For the detection of cell cycle antigens such as Ki-67, PCNA and BrdU, methanol modification is recommended – see protocol F5

The detection of intracellular antigens requires a cell permeabilization step prior to staining. The method described below produces excellent results in our hands; however, other permeabilization techniques have been published, and may also be used successfully for this application.

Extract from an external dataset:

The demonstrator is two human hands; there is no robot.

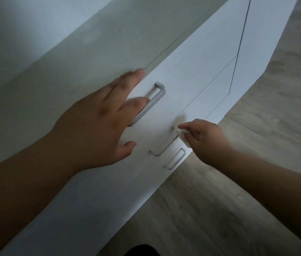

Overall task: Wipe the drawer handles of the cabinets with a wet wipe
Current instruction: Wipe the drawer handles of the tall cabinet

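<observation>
White wet wipe [184,133] is pinched in the curled fingers of the right hand [208,138] and held at the far end of the middle handle [164,147] on the cabinet [210,52] front. The left hand [94,122] is spread flat over the top handle [160,90], gripping nothing. The task is judged to be midway. The bottom handle [177,159] is not touched, and whether the top one is done cannot be told. Each bar's long axis runs level along its drawer front, seen slanting from lower left to upper right.

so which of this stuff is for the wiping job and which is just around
For the job: wet wipe, pinched in the right hand; top handle; middle handle; bottom handle; cabinet front.
Just there: left hand, holding nothing; wood floor.
</observation>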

In some ‎cases specific recommendations are provided on product datasheets, and these methods should always ‎be used in conjunction with product and batch specific information provided with each vial. Please note ‎that a certain level of technical skill and immunological knowledge is required for the successful design ‎and implementation of these techniques - these are guidelines only and may need to be adjusted for ‎particular applications. ‎

Note: Specific methodology for blood appears in [ ] brackets.

Reagents

1. Leucoperm (BUF09)

2. Wash Buffer
Phosphate Buffered Saline (PBS) containing 1% PBS and 0.09% Sodium azide.

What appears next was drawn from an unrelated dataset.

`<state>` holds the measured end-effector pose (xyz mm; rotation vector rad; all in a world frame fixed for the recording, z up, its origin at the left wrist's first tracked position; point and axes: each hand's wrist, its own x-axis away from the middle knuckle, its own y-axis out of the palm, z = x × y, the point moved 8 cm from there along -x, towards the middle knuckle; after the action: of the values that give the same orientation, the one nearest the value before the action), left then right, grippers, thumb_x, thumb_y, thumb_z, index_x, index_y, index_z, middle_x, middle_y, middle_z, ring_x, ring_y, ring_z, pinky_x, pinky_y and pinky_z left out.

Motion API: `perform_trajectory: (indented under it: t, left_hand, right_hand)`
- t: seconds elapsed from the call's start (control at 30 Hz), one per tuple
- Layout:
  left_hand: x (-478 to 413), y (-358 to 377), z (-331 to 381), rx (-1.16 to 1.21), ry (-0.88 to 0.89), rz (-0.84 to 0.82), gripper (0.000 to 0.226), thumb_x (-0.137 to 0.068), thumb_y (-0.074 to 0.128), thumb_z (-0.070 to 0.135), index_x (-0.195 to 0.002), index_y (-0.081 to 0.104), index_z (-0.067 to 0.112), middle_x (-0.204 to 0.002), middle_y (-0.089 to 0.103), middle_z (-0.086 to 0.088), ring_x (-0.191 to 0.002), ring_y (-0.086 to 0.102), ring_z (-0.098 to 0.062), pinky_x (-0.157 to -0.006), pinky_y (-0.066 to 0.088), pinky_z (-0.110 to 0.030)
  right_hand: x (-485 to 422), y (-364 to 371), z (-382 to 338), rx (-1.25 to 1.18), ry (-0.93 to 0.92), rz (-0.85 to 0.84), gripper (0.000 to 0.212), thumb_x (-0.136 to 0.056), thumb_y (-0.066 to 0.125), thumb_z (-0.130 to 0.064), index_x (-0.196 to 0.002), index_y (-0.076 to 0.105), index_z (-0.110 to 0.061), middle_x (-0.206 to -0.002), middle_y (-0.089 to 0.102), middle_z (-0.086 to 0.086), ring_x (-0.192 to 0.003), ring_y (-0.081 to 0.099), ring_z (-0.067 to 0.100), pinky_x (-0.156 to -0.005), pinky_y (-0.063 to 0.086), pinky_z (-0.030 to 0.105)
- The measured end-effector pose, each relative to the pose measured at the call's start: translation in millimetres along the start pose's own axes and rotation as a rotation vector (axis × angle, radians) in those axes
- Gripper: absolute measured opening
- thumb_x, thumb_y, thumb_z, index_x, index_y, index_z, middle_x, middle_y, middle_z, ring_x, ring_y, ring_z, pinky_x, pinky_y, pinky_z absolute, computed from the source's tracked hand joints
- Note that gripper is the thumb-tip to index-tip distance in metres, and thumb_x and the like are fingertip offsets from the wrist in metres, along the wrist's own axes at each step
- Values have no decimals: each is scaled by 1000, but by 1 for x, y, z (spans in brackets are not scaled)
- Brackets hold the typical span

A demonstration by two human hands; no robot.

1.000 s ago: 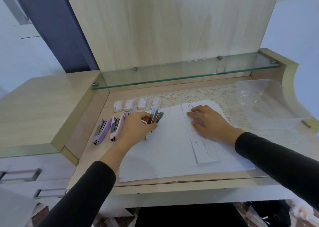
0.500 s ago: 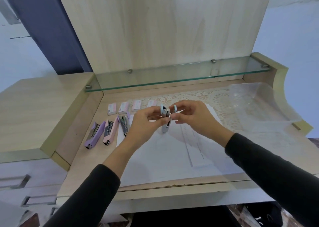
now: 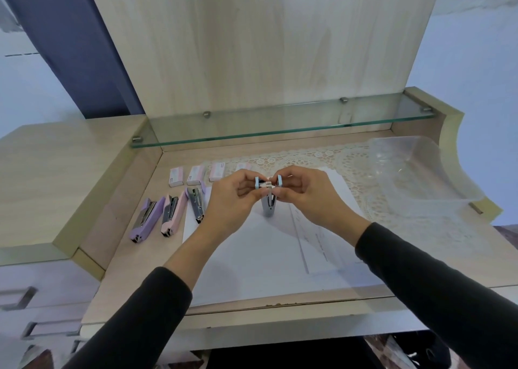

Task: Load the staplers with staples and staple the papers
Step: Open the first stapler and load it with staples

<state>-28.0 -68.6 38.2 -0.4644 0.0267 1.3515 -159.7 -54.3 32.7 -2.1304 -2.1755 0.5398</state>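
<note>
Both hands hold a light blue stapler up above the white papers, its two halves spread apart at the top. My left hand pinches the left half and my right hand pinches the right half. Three more staplers lie in a row at the left: a purple stapler, a pink stapler and a third stapler with its metal side up. Several small staple boxes stand in a row behind them; my hands partly hide the rightmost one.
A clear plastic tub sits at the right on a lace mat. A glass shelf runs along the back above the desk. A raised wooden top with drawers borders the left side.
My left hand lifted the blue stapler off the papers. My right hand left the papers and took the stapler's other half; the two halves now stand apart.
</note>
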Motion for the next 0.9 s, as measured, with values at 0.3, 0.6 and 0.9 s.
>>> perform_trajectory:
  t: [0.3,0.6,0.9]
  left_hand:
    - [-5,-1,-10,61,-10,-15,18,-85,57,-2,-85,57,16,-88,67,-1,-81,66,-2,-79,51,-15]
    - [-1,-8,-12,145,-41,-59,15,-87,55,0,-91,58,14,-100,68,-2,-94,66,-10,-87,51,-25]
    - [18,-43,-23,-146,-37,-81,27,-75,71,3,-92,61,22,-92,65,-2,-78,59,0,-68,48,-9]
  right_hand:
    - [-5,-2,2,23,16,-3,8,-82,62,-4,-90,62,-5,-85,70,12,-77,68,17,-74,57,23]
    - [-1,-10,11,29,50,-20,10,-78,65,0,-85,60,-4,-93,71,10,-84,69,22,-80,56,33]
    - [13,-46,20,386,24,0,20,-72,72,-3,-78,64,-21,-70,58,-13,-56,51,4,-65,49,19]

1. Harvest cells and determine the total number present. Adjust cell suspension to a concentration of 1 x 107 cells/ml in PBS containing 1% BSA.
   [Whole blood samples may also be used. AbD Serotec recommends the use of EDTA anti-coagulant in these circumstances, although satisfactory results may be obtained using heparin or acid-citrate dextrose.]
2. Add 100 μl of cell suspension/whole blood to the appropriate number of test tubes.
3. If required, perform staining of cell surface antigens using appropriate directly conjugated monoclonal antibodies at this stage. Following staining, wash cells once in PBS/BSA and discard the supernatant.
4. Resuspend cells in LeucopermTM Reagent A (cell fixation agent) using 100 μl per 1 x 106 cells. Incubate for 15 minutes at room temperature.
5. Add 3ml PBS and centrifuge for 5 minutes at 300 g.
6. Remove supernatant and add 100 μl LeucopermTM Reagent B (cell permeabilization agent) per 1 x 106 cells and add 10 μl of the appropriate, directly conjugated antibody.
7. Vortex at low speed for 1-2 seconds and incubate for 30 minutes at room temperature.
8. Wash once in wash buffer, and then resuspend in sheath fluid for immediate analysis or with 0.25 ml of 0.5% formaldehyde in PBS/BSA if required.
   [To the blood suspension add freshly prepared red cell lysis buffer e.g. 2 ml of AbD Serotec’s Erythrolyse BUF04 and mix well. Incubate for 10 minutes at room temperature. Centrifuge at 400 g for 5 minutes and discard the supernatant]
9. Acquire data by flow cytometry. Analyse fixed cells within 24 hours.